Revisamos, pero nada. “Su número para marcarle.” ¡Qué, oh no, no me lo sé!” y no estaba de humor para salir con la misma babosada de siempre: “es que nunca me marco”. “Cayó entre las llantas, lo más seguro”, comentó alguien. “¡Paren la línea para bajar a las vías, por favor!” les supliqué. Solo si estaba a la vista lo harían, pero desde ningún ángulo se pudo. Yo casi entro en shock… “mis contactos, mis notas, mis juegos, mis videos y fotos… pobrecito, estará sonando y vibrando solito, entre los fríos y oscuros neumáticos y nunca más lo volveré a contestar, nooooo!” Todos regresaron a sus actividades, me quedé solo, no había nada por hacer. No había más remedio que enfrentar la situación como era. Continúe mi camino, de la línea azul a la verde. Llegué a Tlatelolco y salí corriendo hacia el depa de mi amiga la Shina… pero fue demasiado tarde.

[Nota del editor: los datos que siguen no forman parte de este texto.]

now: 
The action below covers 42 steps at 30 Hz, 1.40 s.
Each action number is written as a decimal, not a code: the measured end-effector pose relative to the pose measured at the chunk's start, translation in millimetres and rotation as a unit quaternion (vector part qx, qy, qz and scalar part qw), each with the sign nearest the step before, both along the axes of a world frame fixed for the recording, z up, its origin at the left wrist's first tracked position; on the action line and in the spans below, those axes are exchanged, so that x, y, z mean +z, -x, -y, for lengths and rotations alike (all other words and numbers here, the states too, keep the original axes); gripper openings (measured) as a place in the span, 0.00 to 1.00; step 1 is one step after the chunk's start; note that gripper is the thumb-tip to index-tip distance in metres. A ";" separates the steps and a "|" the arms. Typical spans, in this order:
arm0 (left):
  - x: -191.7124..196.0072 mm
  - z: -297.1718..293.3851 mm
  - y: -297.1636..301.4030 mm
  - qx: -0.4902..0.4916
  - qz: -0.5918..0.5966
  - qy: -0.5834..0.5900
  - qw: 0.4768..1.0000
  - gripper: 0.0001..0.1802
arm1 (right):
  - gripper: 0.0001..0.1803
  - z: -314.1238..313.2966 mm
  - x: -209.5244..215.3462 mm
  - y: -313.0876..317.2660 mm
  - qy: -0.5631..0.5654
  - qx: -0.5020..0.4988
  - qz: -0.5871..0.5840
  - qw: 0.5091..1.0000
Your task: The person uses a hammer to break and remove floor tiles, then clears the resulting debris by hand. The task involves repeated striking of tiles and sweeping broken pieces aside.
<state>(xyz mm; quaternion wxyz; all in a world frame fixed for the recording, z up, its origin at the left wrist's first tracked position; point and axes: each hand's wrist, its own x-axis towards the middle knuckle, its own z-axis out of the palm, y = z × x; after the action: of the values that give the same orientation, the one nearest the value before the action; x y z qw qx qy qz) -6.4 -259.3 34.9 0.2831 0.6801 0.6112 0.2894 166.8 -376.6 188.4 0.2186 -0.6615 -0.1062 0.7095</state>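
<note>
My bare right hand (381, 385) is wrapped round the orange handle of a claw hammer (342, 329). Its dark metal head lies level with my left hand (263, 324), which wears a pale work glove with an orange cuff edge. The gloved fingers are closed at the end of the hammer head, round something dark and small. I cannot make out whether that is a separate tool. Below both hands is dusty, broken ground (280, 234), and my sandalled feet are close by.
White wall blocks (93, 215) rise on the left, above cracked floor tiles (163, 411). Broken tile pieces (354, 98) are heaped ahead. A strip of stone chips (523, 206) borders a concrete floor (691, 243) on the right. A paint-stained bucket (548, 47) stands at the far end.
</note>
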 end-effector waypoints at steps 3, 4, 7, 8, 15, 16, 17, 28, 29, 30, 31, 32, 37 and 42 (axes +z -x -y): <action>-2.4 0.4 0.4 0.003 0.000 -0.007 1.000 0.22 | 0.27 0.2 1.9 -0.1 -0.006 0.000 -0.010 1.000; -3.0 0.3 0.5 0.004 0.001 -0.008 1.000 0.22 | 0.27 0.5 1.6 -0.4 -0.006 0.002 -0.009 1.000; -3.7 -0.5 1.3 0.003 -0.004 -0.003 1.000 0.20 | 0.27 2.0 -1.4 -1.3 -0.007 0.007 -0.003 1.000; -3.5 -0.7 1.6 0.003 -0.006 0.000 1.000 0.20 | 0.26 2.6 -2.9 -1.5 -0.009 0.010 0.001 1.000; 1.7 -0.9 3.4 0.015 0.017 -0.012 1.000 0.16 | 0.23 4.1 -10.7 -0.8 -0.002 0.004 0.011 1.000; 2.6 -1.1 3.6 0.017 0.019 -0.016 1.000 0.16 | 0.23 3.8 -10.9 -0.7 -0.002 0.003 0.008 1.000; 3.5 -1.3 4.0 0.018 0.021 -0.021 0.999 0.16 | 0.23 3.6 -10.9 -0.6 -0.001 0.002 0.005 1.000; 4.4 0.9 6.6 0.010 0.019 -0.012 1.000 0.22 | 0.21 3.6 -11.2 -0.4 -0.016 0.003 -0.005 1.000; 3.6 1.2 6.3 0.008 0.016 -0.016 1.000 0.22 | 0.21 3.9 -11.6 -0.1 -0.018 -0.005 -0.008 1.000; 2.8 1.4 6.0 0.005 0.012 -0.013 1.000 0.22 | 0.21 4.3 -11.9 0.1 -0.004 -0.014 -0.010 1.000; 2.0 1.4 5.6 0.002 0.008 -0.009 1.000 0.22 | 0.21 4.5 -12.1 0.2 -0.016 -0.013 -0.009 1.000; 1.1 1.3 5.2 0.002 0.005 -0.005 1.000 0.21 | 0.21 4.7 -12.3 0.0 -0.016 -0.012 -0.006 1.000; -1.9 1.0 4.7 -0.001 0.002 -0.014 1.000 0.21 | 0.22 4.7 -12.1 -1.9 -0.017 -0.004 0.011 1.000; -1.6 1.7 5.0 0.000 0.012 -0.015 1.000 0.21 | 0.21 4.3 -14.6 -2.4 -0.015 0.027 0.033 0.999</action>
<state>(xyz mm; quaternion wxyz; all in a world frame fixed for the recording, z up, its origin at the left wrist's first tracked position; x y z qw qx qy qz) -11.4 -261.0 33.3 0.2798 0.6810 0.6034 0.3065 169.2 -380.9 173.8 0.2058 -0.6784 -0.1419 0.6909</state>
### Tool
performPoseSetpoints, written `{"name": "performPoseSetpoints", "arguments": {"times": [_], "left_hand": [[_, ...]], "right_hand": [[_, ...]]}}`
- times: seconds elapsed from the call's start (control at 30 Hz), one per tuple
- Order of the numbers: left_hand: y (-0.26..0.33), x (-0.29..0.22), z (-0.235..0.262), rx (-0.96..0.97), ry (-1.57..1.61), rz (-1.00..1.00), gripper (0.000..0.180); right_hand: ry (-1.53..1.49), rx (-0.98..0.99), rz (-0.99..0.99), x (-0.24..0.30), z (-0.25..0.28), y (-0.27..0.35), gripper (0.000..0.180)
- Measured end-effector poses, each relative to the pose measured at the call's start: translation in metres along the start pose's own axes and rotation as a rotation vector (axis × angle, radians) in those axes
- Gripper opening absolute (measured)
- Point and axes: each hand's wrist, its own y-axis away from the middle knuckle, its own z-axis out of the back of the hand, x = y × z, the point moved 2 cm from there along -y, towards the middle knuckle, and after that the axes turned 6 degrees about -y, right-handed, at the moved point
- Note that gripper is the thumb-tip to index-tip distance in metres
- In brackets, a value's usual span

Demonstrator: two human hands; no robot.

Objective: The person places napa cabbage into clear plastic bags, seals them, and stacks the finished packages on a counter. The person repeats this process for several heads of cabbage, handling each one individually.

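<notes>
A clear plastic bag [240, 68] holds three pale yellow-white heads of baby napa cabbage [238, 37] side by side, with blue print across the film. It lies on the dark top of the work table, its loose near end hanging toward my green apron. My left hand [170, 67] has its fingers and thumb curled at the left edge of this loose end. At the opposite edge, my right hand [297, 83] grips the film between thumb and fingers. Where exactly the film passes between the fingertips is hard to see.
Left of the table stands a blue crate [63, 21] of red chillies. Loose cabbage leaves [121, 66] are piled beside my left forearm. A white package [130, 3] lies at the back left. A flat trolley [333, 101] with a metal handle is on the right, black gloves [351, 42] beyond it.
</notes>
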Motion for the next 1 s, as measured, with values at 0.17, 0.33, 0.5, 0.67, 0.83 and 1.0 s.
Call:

Ya había una patrulla en el lugar, la Shina no soltaba a su marido de los cabellos, dos policías trataban de separarlos y los curiosos grababan con su celular para subirlo a Youtube. Quedé atónito, retrocedí, me recargué detrás de un muro, voltee a una puerta de cristal, me vi, una gruesa línea cruzaba mi rostro. Me alejé de ese lugar lo más pronto posible, antes de que me viera la Shina y me involucrara en un asunto en donde yo no tenía nada qué ver.